The complaint points out that most of the thyroid cancers found in children in Fukushima Prefecture, including the six children, are not hereditary and that no cause other than radiation exposure is possible. It argues that if there are other causes, TEPCO needs to prove them.
Normally, the number of cases of thyroid cancer in children that are diagnosed and reported is about one to two per one million people per year. After the nuclear accident, about 300 people were diagnosed with thyroid cancer or suspected of having thyroid cancer in Fukushima Prefecture through prefectural health surveys and other means, but the prefectural expert panel has stated that a causal relationship with radiation exposure is “not recognized at this time.
I want to change the situation by raising my voice.
On the afternoon of April 27, the plaintiff, 26, held a press conference in Tokyo after filing her lawsuit. In a press conference held in Tokyo after the lawsuit was filed, the plaintiff, 26, choked back tears as she made her appeal. There are still about 300 children suffering from thyroid cancer. I want to change the situation for the better by raising my voice, even if only a little.
A woman from Nakadori in central Fukushima Prefecture was diagnosed with thyroid cancer in 2015, when she was a 19-year-old sophomore in college. After an operation to remove one side of her thyroid gland the following year, her physical strength dropped drastically. Her physical condition continued to deteriorate, and she left the advertising agency where she had worked after graduating from university in Tokyo after a year and a half. She is now working as an office worker in Tokyo. She said, “I had to give up my dream job, and it’s still hard for me to work properly. I no longer have any dreams or hopes for the future.
Immediately after being informed of her cancer, she felt uncomfortable when the doctor told her that it had nothing to do with the nuclear accident.
He was moving outside that day…
When her mother heard this with her, March 14, 2011, the day of the hydrogen explosion at the Unit 3 reactor of the Fukushima Daiichi Nuclear Power Plant, came to her mind. She was outside helping her grandparents move their belongings out of their house, which was half destroyed by the disaster. When I heard about the explosion in the evening, I immediately brought the woman inside. I wish I hadn’t let her help me move at that time,” she said. I wish I hadn’t let her help me move. This was the only time she showed any regret.
The woman traveled back and forth between Fukushima and Tokyo many times for the tests before she was notified. The prefectural government provides full support for insured medical expenses, but does not include transportation costs. I took a long-distance bus, which is cheaper than the bullet train, but it became physically demanding.
Surgeries and examinations in Tokyo, a heavy burden
Because of her distrust of hospitals in Fukushima, she underwent surgeries and tests in Tokyo after she was notified. Her parents traveled to Tokyo each time, and the endoscopic surgery she underwent to reduce the scar on her neck as much as possible was not covered by the prefectural government at the time, so she had to pay for it herself.
As the treatment continued, the woman forgot to apply for a non-repayable scholarship from the university, and from her third year, she had to pay the full tuition. She said, “When I heard my parents asking for advice on reconfiguring their insurance, I felt depressed that I had caused them so much trouble.
Fear of recurrence: “I’m worried about what will happen next.
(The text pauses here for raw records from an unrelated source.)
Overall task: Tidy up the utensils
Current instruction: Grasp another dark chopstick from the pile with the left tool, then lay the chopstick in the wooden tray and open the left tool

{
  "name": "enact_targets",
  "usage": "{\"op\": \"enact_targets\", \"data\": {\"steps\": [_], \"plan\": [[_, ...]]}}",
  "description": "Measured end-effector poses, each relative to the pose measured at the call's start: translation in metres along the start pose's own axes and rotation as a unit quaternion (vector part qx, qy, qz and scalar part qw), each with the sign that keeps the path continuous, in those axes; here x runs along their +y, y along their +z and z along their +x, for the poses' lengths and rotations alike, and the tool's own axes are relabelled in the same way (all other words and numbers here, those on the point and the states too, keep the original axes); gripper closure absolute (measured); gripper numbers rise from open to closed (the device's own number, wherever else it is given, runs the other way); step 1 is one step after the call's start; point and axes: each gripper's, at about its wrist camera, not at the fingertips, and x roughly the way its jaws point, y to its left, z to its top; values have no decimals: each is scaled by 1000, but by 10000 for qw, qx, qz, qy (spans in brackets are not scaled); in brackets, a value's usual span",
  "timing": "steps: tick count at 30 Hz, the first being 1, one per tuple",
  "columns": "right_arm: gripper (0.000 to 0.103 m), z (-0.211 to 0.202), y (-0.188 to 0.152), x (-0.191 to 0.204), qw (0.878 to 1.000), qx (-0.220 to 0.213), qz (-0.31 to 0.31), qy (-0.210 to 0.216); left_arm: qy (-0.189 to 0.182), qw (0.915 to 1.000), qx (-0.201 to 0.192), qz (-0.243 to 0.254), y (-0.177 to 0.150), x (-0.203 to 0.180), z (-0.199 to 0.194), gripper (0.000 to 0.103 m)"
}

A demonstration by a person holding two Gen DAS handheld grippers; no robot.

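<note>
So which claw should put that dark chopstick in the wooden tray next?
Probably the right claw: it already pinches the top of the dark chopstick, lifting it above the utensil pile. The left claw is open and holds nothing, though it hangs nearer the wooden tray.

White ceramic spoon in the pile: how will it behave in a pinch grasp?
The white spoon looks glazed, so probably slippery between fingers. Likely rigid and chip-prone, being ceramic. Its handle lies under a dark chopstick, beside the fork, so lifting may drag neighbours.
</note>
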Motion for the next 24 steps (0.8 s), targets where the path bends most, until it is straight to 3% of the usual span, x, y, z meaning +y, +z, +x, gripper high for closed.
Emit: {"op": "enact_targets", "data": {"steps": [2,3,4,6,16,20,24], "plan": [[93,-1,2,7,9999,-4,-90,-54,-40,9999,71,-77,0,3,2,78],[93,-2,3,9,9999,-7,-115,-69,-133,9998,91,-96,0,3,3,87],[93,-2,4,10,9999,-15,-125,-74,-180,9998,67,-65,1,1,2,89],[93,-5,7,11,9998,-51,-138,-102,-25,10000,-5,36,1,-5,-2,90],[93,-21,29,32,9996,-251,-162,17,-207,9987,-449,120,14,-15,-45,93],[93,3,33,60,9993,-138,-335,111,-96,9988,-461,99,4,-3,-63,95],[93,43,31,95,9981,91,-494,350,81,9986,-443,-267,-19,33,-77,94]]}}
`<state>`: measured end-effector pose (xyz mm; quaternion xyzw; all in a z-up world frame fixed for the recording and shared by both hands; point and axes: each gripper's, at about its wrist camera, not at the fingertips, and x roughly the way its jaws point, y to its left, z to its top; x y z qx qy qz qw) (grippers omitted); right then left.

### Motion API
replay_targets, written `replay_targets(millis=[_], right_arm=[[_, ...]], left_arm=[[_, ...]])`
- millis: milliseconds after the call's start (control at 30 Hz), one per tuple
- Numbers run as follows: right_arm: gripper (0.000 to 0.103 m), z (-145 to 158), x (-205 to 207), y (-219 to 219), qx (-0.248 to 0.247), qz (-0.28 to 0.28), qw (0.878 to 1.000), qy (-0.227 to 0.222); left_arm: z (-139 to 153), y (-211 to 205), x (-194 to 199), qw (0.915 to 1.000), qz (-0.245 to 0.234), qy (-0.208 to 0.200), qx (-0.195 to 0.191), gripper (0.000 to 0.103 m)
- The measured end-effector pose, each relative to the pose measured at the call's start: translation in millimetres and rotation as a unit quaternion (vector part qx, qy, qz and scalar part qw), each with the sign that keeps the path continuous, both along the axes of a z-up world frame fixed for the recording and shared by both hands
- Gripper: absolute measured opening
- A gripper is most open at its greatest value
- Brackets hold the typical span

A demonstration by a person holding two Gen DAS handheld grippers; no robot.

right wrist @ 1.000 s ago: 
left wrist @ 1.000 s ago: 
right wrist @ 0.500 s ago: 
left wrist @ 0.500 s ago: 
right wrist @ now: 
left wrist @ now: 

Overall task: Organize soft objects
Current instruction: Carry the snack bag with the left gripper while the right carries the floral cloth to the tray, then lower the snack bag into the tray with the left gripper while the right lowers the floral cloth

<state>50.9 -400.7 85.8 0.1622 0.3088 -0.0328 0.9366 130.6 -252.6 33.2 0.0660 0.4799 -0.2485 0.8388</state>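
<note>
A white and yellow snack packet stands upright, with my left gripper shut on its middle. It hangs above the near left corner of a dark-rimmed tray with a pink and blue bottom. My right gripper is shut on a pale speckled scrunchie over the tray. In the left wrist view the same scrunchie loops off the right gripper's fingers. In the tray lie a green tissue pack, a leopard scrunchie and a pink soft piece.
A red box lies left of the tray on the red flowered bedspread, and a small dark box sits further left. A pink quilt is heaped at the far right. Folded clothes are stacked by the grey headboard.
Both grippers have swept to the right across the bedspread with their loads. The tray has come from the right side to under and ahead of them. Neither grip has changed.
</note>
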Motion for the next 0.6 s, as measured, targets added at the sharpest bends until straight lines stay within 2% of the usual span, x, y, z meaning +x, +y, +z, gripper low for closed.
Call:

After the surgery, she caught colds frequently and developed pneumonia, bronchitis, and asthma. However, unless it is recognized as treatment for thyroid cancer, he is not eligible for support. The prefectural government’s support for medical expenses is budgeted every year with the government’s subsidies as the source, and “will continue for as long as possible,” according to the prefectural government’s Civil Health Survey Division, but there is no telling how long it will last. However, there is no way to know how long the support will last. The woman said, “I am always afraid of a recurrence, and I am very anxious about what will happen to me in the future. (Natsuko Katayama)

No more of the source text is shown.